==== Entries shown
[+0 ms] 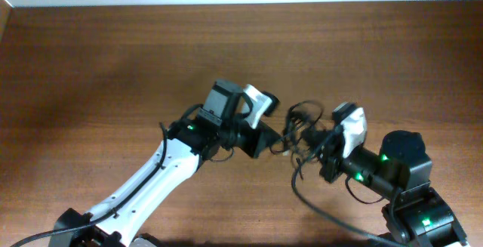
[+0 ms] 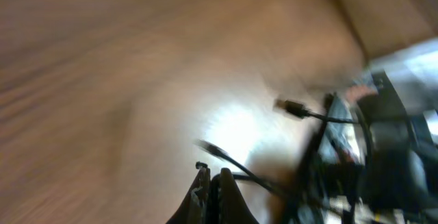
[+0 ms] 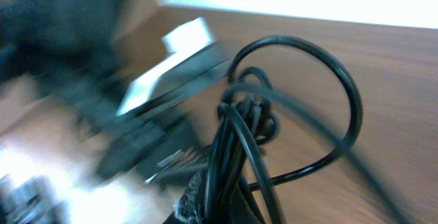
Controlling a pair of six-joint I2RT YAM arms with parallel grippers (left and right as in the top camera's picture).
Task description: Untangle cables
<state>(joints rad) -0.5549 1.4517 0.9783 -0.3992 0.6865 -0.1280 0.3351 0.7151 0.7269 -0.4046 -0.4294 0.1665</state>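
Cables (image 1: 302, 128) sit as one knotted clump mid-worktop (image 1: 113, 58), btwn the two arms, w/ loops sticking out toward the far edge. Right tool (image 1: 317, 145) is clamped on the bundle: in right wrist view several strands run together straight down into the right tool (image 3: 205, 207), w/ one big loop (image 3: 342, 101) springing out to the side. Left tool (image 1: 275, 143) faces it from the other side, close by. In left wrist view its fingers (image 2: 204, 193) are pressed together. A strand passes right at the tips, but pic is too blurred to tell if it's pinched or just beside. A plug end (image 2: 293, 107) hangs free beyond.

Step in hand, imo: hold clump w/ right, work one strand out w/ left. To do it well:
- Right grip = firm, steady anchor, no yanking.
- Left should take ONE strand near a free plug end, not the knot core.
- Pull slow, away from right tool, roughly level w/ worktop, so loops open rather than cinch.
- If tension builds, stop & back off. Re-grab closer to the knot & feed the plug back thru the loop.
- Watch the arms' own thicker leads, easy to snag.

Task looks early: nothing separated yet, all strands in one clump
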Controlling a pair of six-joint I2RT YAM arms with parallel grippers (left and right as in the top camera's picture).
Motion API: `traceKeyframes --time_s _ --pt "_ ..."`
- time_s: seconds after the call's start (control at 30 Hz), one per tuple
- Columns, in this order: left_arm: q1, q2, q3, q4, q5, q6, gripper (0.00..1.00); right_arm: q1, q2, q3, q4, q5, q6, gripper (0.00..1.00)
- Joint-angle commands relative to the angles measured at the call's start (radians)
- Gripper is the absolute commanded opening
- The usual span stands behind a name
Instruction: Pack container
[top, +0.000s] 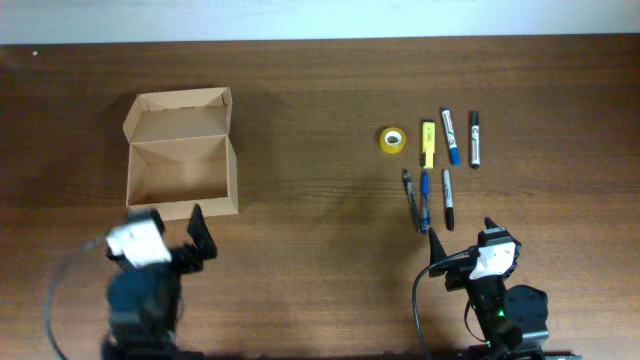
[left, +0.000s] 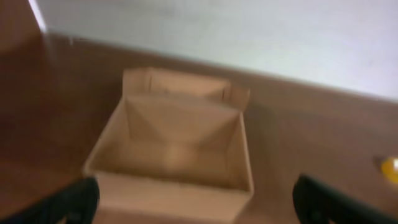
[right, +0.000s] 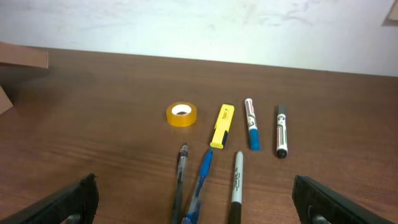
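Left end effector (left: 196, 186) and right end effector (right: 195, 182) spread, empty, fingers (right: 323, 199) mostly cropped; open container (left: 168, 194) blurred

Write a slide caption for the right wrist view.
Open right pincer faces a yellow tape roll, yellow plastic highlighter and five assorted pens and markers on the brown wooden table.

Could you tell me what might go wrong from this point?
The grey pen and blue pen lie almost touching, so the open right claw may catch both or scatter their neighbours. The open left claw sits close to the front wall of the container; a nudge could shove the cardboard box.
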Motion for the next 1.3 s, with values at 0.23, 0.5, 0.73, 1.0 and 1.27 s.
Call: traceKeyframes --time_s 0.23,0.5,0.73,1.0,1.27 --pt "-0.004 0.861 0.941 -0.537 0.206 0.027 1.0 -0.009 -0.009 -0.006 -0.002 0.008 0.005 0.99" --pt "-0.004 1.259 1.191 -0.581 0.653 0.026 1.0 -0.009 -0.009 -0.006 -0.002 0.008 0.005 0.99" --pt "-0.029 1.402 1.191 -0.531 0.533 -0.046 0.77 -0.009 -0.009 -0.006 -0.002 0.008 0.005 0.99" --pt "-0.101 1.468 1.191 -0.608 0.221 -0.061 0.64 -0.009 -0.009 -0.006 -0.002 0.008 0.005 0.99" --pt "-0.132 1.508 1.191 -0.649 0.084 -0.119 0.65 -0.009 -0.009 -0.006 -0.002 0.008 0.005 0.99"
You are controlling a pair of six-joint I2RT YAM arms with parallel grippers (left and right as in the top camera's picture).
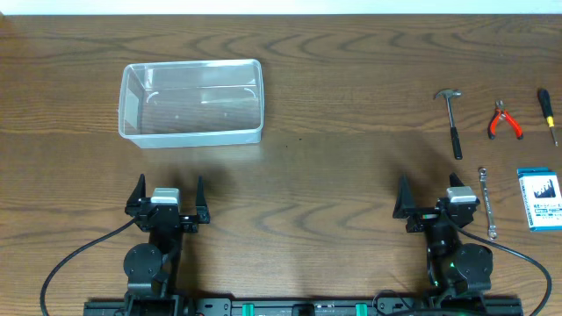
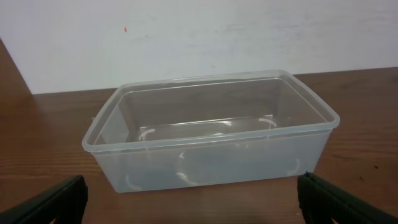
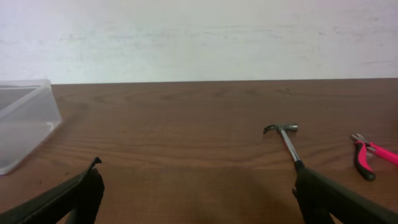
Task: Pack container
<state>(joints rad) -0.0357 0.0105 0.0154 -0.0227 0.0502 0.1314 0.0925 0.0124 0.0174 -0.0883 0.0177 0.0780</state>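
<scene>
The container (image 1: pixel 193 132) is a clear plastic bin, empty, lying at the back left of the wooden table. In the left wrist view the container (image 2: pixel 211 158) fills the middle, just ahead of my fingers. My left gripper (image 1: pixel 170 184) sits at the front left, short of the bin, open with nothing between its fingers (image 2: pixel 56 199). My right gripper (image 1: pixel 430 184) stands at the front right, open and empty too. A hammer (image 1: pixel 452 123), red pliers (image 1: pixel 504 120), a screwdriver (image 1: pixel 546 114) and a wrench (image 1: pixel 486 204) lie to the right gripper's right and beyond it.
A small blue-and-white box (image 1: pixel 538 199) lies at the right edge beside the wrench. In the right wrist view the hammer (image 3: pixel 285 140) and pliers (image 3: pixel 367 155) lie ahead to the right, and a corner of the container (image 3: pixel 25 118) shows at far left.
</scene>
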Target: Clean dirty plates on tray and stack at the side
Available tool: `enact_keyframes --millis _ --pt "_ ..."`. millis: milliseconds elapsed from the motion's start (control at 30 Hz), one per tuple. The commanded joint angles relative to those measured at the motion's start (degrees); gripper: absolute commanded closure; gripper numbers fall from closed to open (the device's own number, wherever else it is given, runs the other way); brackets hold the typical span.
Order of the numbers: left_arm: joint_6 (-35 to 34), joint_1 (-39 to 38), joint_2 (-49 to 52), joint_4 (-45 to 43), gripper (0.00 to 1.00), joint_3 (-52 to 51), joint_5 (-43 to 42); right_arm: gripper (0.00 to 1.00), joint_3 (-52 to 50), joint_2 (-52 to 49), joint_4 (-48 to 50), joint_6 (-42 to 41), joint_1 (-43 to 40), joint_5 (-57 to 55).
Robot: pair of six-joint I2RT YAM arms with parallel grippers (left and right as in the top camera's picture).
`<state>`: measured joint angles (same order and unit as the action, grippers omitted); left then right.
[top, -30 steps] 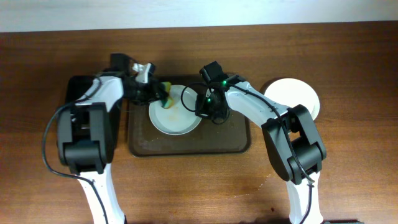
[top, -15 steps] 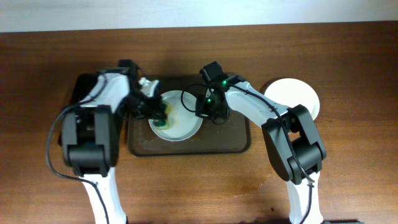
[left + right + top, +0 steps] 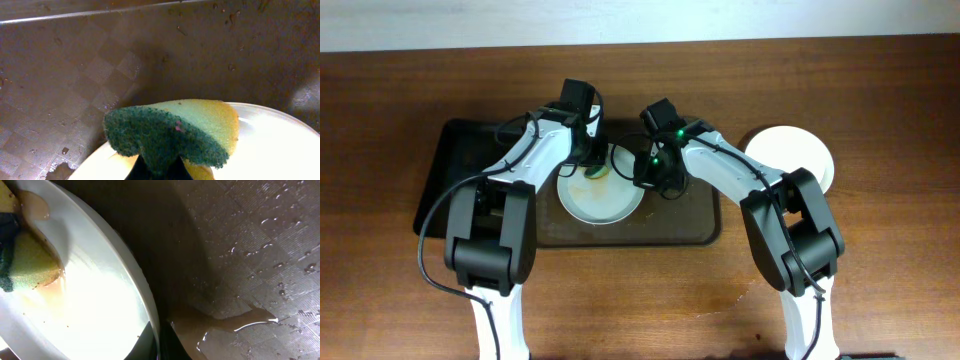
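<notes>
Step in hand: scrubbing of one dirty plate on the tray.

Left gripper [image 3: 592,163] is closed on a green-and-yellow sponge [image 3: 170,132], scouring face outward. The sponge rests on the far rim of the plate [image 3: 603,192], over an orange-brown smear.

Right gripper [image 3: 159,344] is clamped on the right rim of the same plate, one finger on each face, and steadies it.

The plate lies inside the dark-brown tray [image 3: 690,225], left of centre. Brown liquid [image 3: 225,325] is pooled on the wet tray floor beside the rim.

A second plate [image 3: 790,155] lies on the table [image 3: 880,270], well apart to the right of the tray. Whether more lie under it cannot be told.

Next move, as judged: sweep the sponge across the smeared zone under light pressure, with the rim grip unchanged. Lift the plate toward the side stack only once the surface shows white.
</notes>
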<state>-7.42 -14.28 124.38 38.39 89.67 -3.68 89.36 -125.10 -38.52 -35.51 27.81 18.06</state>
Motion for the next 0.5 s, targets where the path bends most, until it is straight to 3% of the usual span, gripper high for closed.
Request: enact_keyframes --millis 0,33,200,333,467 --pt "-0.7 1.8 5.0 10.9 1.0 -2.2 9.7 0.96 0.2 -1.2 -0.5 0.1 0.2 -0.7" --pt "-0.7 1.8 5.0 16.6 0.99 -2.2 9.7 0.96 0.2 -1.2 -0.5 0.1 0.2 -0.7" --pt "-0.6 1.8 5.0 26.5 1.0 -2.2 9.5 0.96 0.2 -1.2 -0.5 0.1 0.2 -0.7" --pt "4.0 1.8 5.0 21.7 0.99 -2.2 4.1 0.96 0.2 -1.2 -0.5 0.1 0.2 -0.7" --pt "8.3 1.8 5.0 12.5 0.99 -2.2 -13.0 0.96 0.2 -1.2 -0.5 0.1 0.2 -0.7"
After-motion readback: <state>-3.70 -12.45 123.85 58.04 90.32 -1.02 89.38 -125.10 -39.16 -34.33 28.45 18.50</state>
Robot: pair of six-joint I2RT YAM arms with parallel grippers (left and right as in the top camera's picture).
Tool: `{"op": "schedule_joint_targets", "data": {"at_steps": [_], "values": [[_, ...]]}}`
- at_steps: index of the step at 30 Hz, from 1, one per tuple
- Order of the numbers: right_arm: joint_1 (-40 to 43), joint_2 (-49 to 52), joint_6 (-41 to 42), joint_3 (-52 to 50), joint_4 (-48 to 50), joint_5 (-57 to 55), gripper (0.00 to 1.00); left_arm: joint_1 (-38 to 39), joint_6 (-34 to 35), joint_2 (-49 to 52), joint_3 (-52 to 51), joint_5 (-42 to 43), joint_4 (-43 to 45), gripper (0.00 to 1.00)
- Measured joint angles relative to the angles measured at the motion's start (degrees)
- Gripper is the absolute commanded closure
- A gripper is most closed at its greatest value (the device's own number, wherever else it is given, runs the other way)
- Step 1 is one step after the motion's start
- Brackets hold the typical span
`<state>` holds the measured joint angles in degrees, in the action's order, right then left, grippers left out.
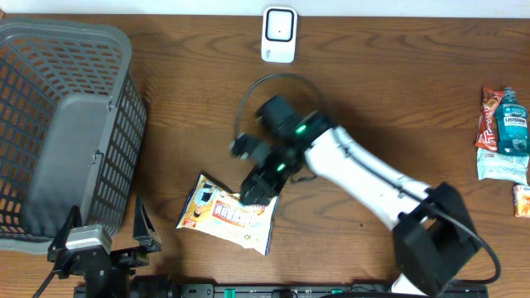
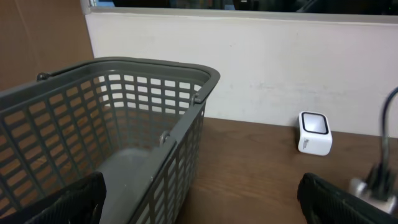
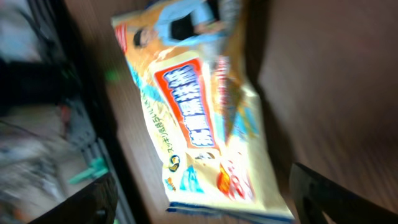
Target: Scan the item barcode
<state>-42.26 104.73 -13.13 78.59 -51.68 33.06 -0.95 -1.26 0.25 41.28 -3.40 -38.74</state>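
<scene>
Yellow snack packet [image 1: 228,213] lay flat on the near table [image 1: 373,99], well apart from the far scanner [image 1: 279,35], beneath wide right fingers [image 3: 336,196] that might pinch only slippery film and drop it; left fingers [image 2: 74,202] gaped too.

Gray basket [image 1: 124,132]: one
White scanner [image 1: 279,35]: one
Snack bag [image 1: 228,213]: one
Blue bottle [image 1: 512,124]: one
Small packs [image 1: 490,112] by the bottle: maybe three

Overhead looks straight down; left wrist looks level across the grey mesh basket [image 2: 149,65]; right wrist sits close over the yellow snack packet [image 3: 199,124].
</scene>
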Motion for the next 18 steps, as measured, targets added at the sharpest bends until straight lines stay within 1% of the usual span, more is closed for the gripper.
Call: {"op": "schedule_joint_targets", "data": {"at_steps": [2,5,8,12,18], "values": [[-4.1,0.2,-1.5,-0.2,1.3,-3.2,0.06,0.0,0.0,0.0,0.0,0.0,0.0,0.02],[-9.2,0.2,-3.5,-1.5,4.9,-6.5,0.01,0.0,0.0,0.0,0.0,0.0,0.0,0.02],[-12.5,0.2,-4.5,-3.8,8.6,-10.7,0.01,0.0,0.0,0.0,0.0,0.0,0.0,0.02],[-13.3,0.3,-4.2,-5.5,12.7,-14.5,0.01,0.0,0.0,0.0,0.0,0.0,0.0,0.02],[-14.6,0.3,-3.3,-5.5,13.1,-18.2,0.01,0.0,0.0,0.0,0.0,0.0,0.0,0.02]]}}
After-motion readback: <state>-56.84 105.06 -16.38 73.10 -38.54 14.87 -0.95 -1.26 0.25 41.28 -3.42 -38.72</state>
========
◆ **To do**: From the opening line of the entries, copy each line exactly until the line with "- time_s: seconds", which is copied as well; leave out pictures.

◆ **Exercise response**:
[+0 ms] 
[+0 ms] 
[+0 ms] 
Controlling a pair of six-joint I2RT YAM arms with parallel grippers (left and right as in the top camera's picture).
Task description: Untangle cables
<state>(joints rad) -0.5549 1.4517 0.9783 -0.3992 0.6865 -0.1280 0.3351 0.7151 0.7269 -0.4046 -0.4294 0.1665</state>
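Cables (image 1: 302, 128) sit as one knotted clump mid-worktop (image 1: 113, 58), btwn the two arms, w/ loops sticking out toward the far edge. Right tool (image 1: 317, 145) is clamped on the bundle: in right wrist view several strands run together straight down into the right tool (image 3: 205, 207), w/ one big loop (image 3: 342, 101) springing out to the side. Left tool (image 1: 275, 143) faces it from the other side, close by. In left wrist view its fingers (image 2: 204, 193) are pressed together. A strand passes right at the tips, but pic is too blurred to tell if it's pinched or just beside. A plug end (image 2: 293, 107) hangs free beyond.

Step in hand, imo: hold clump w/ right, work one strand out w/ left. To do it well:
- Right grip = firm, steady anchor, no yanking.
- Left should take ONE strand near a free plug end, not the knot core.
- Pull slow, away from right tool, roughly level w/ worktop, so loops open rather than cinch.
- If tension builds, stop & back off. Re-grab closer to the knot & feed the plug back thru the loop.
- Watch the arms' own thicker leads, easy to snag.

Task looks early: nothing separated yet, all strands in one clump
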Controlling a pair of six-joint I2RT YAM arms with parallel grippers (left and right as in the top camera's picture).
Motion API: `traceKeyframes --time_s _ --pt "_ ..."`
- time_s: seconds after the call's start (control at 30 Hz), one per tuple

None of the exercise remains to be done.